==== DATA EXCERPT ====
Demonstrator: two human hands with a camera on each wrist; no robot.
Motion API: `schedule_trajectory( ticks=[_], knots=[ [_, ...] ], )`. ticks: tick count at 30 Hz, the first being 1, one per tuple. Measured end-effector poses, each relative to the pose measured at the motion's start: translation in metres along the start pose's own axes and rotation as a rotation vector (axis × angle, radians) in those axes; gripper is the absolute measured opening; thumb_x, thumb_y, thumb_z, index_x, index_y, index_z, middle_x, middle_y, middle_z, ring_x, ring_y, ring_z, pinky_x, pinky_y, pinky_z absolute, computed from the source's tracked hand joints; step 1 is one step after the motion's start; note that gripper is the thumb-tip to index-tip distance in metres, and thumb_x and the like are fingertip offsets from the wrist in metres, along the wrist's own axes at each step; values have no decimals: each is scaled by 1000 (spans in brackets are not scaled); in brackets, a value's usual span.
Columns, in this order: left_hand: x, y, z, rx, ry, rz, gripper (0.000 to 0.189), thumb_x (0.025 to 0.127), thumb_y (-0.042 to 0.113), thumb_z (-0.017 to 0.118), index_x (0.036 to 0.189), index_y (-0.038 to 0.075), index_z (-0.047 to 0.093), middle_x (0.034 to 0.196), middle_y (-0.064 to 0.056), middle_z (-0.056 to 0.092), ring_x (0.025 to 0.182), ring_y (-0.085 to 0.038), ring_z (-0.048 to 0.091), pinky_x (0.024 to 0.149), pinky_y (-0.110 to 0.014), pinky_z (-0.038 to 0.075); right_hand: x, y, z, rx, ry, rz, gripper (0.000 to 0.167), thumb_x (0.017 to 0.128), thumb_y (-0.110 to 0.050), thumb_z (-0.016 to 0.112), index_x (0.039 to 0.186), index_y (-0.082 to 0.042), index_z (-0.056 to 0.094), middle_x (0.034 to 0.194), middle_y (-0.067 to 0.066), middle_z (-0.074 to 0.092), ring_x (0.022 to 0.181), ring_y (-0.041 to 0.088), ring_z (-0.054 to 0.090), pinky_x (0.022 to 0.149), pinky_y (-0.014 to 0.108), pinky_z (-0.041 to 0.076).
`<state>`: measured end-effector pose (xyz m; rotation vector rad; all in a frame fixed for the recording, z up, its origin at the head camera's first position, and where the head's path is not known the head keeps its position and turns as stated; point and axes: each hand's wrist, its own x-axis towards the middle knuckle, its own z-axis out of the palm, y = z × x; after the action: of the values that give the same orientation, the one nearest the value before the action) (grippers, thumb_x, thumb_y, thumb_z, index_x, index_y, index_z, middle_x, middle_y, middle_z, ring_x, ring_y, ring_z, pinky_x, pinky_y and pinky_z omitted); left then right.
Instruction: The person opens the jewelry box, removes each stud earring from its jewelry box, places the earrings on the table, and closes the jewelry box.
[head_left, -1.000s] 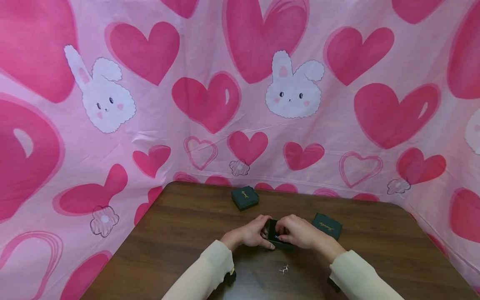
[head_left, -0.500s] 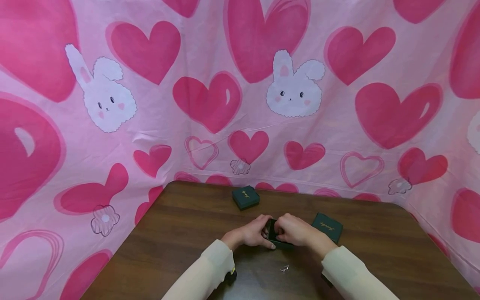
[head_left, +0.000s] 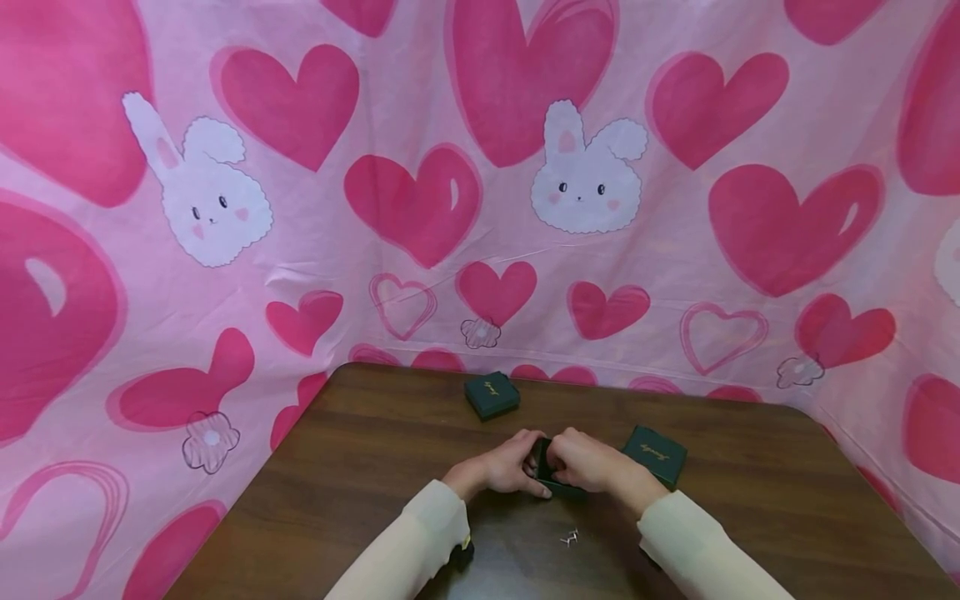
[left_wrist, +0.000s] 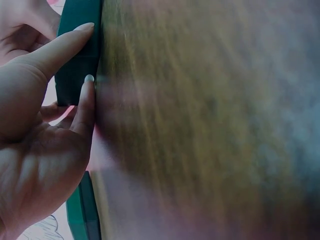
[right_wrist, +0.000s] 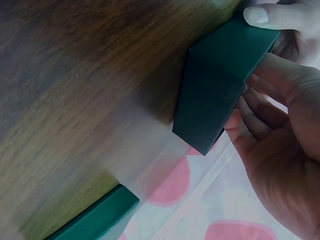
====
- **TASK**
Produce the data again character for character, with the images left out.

- **ANSWER SECTION**
Demonstrator: two human hands with a camera on each wrist; no robot.
Motion API: `schedule_trajectory( ticks=[_], knots=[ [_, ...] ], )`. ticks: tick count at 30 Hz, the first being 1, one per tuple. Measured end-effector poses, each relative to the pose measured at the motion's start: translation in metres along the start pose's own axes and rotation as a rotation vector (axis × angle, radians) in those axes; gripper is the absolute measured opening; thumb_x, thumb_y, thumb_z, index_x, index_y, index_z, middle_x, middle_y, middle_z, ring_x, ring_y, ring_z, pinky_x, pinky_y, pinky_z absolute, computed from the source's tracked hand joints; step 1 is one step after the motion's start; note that gripper is the thumb-tip to index-tip distance in metres, and thumb_x and the like are fingertip offsets from the wrist in metres, along the wrist's own axes at each step; values have no decimals: each is scaled by 1000 (spans in brackets are not scaled); in brackets, a value's usual span.
Columns, in this order: left_hand: x, y, z, rx, ry, rz, gripper (0.000 to 0.189), thumb_x (0.025 to 0.127), thumb_y (-0.042 to 0.113), thumb_z (-0.017 to 0.118), index_x (0.036 to 0.189), index_y (-0.038 to 0.075), index_z (-0.047 to 0.093), middle_x (0.034 to 0.196), middle_y (-0.064 to 0.056), middle_z (-0.056 to 0.092), ring_x (0.025 to 0.182), ring_y (-0.085 to 0.038), ring_z (-0.048 to 0.091), pinky_x (0.024 to 0.149), pinky_y (-0.110 to 0.014), pinky_z (-0.038 to 0.075); right_hand: x, y, z, rx, ry, rz, gripper (0.000 to 0.167), thumb_x (0.017 to 0.128), thumb_y (-0.110 to 0.050), thumb_z (-0.016 to 0.112), index_x (0.039 to 0.186), index_y (-0.082 to 0.042), index_z (-0.056 to 0.094), middle_x (0.034 to 0.194), middle_y (-0.067 to 0.066), middle_z (-0.074 to 0.092), ring_x (0.022 to 0.181), ring_y (-0.041 to 0.088), ring_z (-0.054 to 0.090), pinky_x (0.022 to 0.149), pinky_y (-0.014 to 0.108), pinky_z (-0.041 to 0.076).
`<state>`: measured end-effector pose (xyz m; rotation vector rad; all in a frame fixed for the recording, z up, its origin at the head camera's first position, and where the head's path is not known the head keeps its position and turns as stated; point and axes: each hand's wrist, its own x-axis towards the middle knuckle, its own z-axis out of the palm, y = z × x; after the action: of the values that give the same orientation, the one nearest the value before the action) (grippers, thumb_x, thumb_y, thumb_z, index_x, index_y, index_z, middle_x, middle_y, middle_z, ring_x, ring_y, ring_z, pinky_x, pinky_y and pinky_z omitted); left then right.
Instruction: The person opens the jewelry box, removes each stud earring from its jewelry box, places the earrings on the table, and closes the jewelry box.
[head_left, -1.000s] 
[head_left, -0.500s] 
[head_left, +0.000s] 
[left_wrist, +0.000s] 
[right_wrist, +0.000s] 

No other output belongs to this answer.